### WHAT IS BEING ASKED
All of the data below should be set down again verbatim, without any images.

### INFORMATION SHOWN
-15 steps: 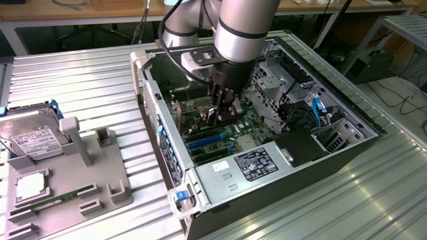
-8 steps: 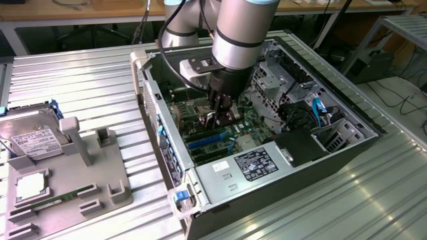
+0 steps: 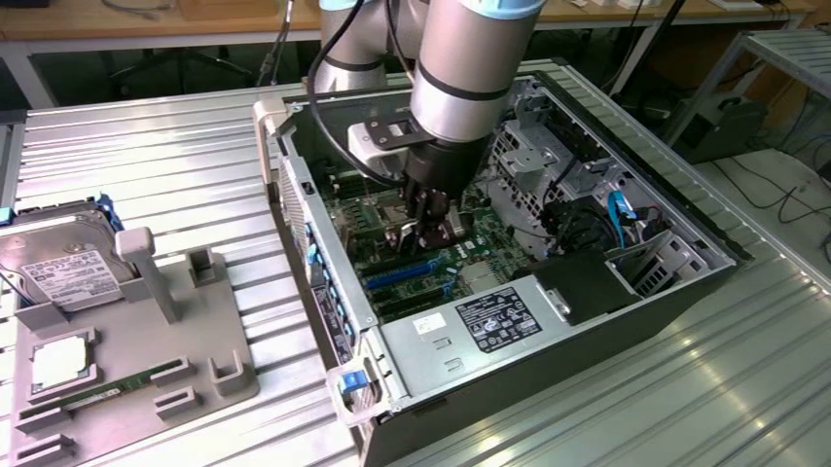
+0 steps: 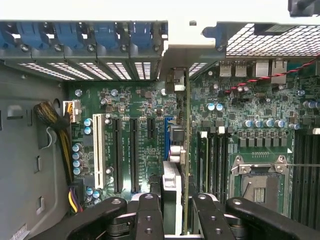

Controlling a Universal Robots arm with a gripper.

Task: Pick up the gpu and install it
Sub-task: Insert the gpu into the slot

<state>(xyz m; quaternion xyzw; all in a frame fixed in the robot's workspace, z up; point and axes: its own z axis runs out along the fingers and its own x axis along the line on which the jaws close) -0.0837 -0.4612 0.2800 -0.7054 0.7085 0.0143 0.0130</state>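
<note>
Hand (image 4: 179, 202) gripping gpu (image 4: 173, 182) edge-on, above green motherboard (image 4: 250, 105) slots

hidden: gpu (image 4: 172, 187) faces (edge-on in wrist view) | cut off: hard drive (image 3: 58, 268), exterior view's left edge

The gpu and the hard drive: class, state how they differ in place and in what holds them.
The gpu is inside the computer case, over the motherboard; the hard drive sits outside it, on the grey holder. The gripper clamps the gpu; nothing grips the hard drive. Both are computer parts.
</note>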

### EXERCISE ANSWER
-15 steps: 
-8 steps: 
+0 steps: 
+0 steps: 

Controlling a Universal Robots arm with a gripper.

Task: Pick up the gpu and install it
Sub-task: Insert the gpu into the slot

<state>(xyz m; quaternion xyzw; all in a frame fixed in the robot's workspace, z up; point and axes: its own z axis runs out along the fingers and its own x axis along the line on which the jaws close) -0.0837 -0.4612 0.2800 -0.7054 0.7085 0.0143 0.0130</state>
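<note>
Hand (image 4: 179, 202) gripping gpu (image 4: 173, 182) edge-on, above green motherboard (image 4: 250, 105) slots

hidden: gpu (image 4: 172, 187) faces (edge-on in wrist view) | cut off: hard drive (image 3: 58, 268), exterior view's left edge

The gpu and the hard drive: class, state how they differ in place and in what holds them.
The gpu is inside the computer case, over the motherboard; the hard drive sits outside it, on the grey holder. The gripper clamps the gpu; nothing grips the hard drive. Both are computer parts.
</note>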

This output completes the exercise.